‘What? Seriously, did you just say … small children?’
‘An intelligence designed to be equivalent to that of a five-year-old child,’ he added. ‘We made our mistakes with earlier classes of eugenics … designed some to be far too intelligent for their own good. That’s the trick, you see? Engineer them to be clever enough to carry out the tasks they’re designed for and no more. If they’re kept simple-minded, it’s easier to keep them happy.’
Liam was busy digesting the fact that in this insane world there were baboon-dogs that could talk. Meanwhile, McManus wandered off to locate his junior officers and NCOs.
He turned to look at Bob, who shrugged and gurned a smile at him.
‘This is getting to be far too weird a reality for me,’ whispered Liam.
Bob nodded. ‘We must find them … soon. Before another wave arrives.’
CHAPTER 50
2001, Dead City
Food. There was food, of sorts. Sal watched the eugenic creatures hungrily devouring the scraps they’d scavenged on their raid. She could see several old and rusted cans being passed around, the labels that indicated their contents long ago faded or torn off. Rats, plenty of rats, caught and skinned … cooked over a small fire.

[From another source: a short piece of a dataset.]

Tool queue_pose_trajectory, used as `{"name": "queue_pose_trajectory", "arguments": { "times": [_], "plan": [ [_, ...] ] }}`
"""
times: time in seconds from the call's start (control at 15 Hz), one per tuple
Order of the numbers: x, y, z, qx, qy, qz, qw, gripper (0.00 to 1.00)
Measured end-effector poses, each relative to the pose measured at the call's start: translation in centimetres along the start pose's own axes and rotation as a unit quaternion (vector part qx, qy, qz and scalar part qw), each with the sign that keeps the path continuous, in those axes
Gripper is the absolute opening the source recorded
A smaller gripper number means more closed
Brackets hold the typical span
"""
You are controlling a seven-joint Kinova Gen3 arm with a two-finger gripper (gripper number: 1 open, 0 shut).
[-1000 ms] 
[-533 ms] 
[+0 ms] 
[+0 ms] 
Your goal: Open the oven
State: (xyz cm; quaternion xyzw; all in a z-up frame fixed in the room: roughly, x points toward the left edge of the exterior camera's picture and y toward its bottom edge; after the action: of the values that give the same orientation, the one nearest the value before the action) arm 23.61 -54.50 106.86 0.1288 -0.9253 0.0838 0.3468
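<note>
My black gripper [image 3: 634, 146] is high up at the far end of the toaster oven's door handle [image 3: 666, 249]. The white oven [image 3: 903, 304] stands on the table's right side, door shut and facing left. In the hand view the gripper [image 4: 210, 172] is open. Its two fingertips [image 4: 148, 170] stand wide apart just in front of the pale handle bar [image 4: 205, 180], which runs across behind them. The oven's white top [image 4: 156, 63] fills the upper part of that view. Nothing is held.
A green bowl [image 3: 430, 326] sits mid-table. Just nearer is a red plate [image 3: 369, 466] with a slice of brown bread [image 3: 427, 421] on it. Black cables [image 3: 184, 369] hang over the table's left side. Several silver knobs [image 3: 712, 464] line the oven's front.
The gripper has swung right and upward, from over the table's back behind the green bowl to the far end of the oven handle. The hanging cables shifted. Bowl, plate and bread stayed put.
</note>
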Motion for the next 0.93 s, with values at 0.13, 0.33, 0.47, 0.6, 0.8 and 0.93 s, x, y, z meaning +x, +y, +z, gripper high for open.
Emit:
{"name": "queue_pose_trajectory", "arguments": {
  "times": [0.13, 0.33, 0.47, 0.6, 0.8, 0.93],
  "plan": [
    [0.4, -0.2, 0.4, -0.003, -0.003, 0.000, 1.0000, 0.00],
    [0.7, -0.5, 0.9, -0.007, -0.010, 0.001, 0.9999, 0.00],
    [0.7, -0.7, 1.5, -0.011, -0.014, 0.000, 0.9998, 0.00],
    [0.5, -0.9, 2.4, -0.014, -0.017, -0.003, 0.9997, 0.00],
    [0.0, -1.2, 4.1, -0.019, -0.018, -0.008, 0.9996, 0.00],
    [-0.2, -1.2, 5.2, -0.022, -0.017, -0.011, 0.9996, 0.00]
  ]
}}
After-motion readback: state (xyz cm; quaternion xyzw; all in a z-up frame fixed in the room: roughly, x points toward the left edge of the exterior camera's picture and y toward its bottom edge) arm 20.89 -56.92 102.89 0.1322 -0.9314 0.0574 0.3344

Cobs of corn being stripped out of their husks.
She saw Samuel among the muttering cluster of creatures, organizing them, ensuring every creature in his pack had something to eat.
Pack.
That’s the term she’d used for them earlier. But now … now that she knew that at least some of these things could talk just like a human, and the others, well, they might not be able to talk, but they behaved with a clear intelligence … ‘pack’ felt like the wrong word to use.
Samuel came over to her and Lincoln with a handful of food items cradled in his thin arms.
‘You musht eat shomething or you will shtarve.’
He held a rat carcass on a stick. It was still sizzling from the fire. He offered it to them. ‘It’sh very good!’
Sal shook her head. ‘I can’t.’
‘God’s teeth,’ uttered Lincoln. ‘I can’t eat a rat!’
Samuel shrugged. ‘I will have it, then. How about shomething elshe? Corn?’
Sal nodded. It was raw, but then she realized she was starving. ‘Please.’
Lincoln nodded. ‘I have eaten corn raw before.’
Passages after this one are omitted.